• GOAL OF THE EXERCISE: Pictures stay out of the copy. Retype exactly the lines below from the one with "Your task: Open" through the one with "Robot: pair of".
****************
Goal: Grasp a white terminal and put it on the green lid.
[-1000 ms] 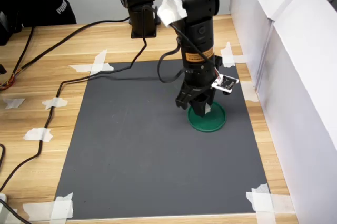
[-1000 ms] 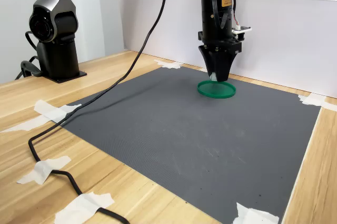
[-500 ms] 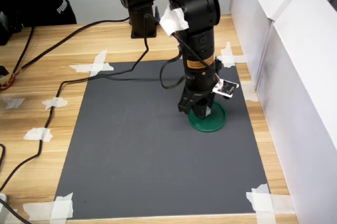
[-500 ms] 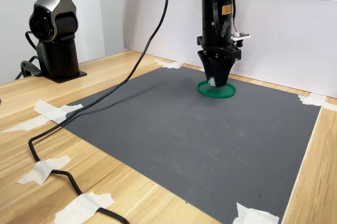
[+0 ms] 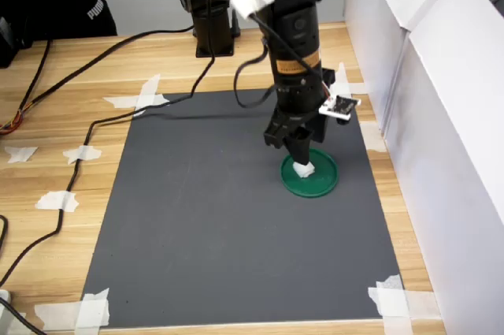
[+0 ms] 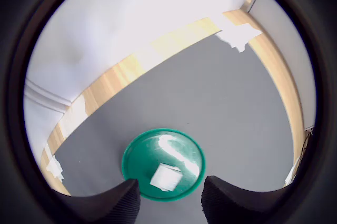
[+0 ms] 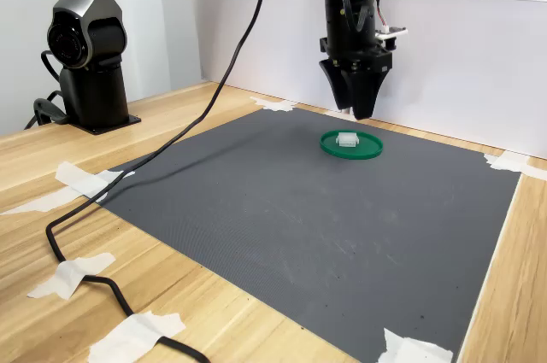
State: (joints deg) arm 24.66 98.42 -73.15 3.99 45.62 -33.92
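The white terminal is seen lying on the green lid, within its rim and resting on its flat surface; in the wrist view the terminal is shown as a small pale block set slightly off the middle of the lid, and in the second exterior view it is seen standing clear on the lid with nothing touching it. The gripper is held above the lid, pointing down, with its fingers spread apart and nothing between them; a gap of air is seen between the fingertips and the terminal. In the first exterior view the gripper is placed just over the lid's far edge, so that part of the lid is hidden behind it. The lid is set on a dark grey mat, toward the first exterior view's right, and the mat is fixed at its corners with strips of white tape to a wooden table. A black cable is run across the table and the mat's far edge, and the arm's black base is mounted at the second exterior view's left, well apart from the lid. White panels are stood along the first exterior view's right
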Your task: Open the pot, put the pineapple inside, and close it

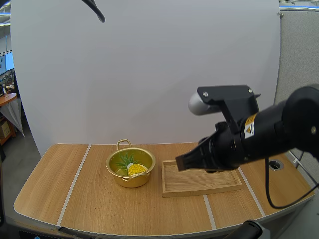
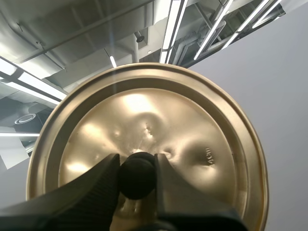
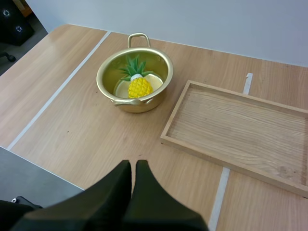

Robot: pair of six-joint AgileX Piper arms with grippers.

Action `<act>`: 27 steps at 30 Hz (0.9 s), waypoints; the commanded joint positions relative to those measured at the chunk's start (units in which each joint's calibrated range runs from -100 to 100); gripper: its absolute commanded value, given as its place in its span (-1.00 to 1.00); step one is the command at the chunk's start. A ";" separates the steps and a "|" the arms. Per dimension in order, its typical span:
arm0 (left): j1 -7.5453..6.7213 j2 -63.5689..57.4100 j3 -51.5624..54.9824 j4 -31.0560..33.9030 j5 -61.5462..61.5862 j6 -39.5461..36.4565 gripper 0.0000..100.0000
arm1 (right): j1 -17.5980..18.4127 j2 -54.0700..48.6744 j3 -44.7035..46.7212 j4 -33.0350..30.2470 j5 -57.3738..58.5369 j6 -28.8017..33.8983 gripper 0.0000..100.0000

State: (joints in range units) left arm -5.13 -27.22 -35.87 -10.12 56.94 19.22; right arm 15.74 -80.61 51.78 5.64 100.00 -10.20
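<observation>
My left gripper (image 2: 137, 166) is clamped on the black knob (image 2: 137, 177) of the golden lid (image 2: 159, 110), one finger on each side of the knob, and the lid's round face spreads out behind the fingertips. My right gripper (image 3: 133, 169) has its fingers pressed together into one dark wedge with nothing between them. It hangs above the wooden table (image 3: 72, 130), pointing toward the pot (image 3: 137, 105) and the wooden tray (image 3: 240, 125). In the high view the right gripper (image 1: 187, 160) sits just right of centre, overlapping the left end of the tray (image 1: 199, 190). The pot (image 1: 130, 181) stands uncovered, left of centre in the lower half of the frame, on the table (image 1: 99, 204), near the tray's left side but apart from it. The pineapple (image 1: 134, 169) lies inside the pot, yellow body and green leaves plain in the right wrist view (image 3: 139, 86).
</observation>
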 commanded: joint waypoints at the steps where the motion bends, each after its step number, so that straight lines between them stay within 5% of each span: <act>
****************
• SOLUTION TO THIS EXERCISE:
Your task: Open the pot, put the pineapple inside, and close it


Robot: pair of six-joint AgileX Piper arms with grippers.

This output completes the exercise.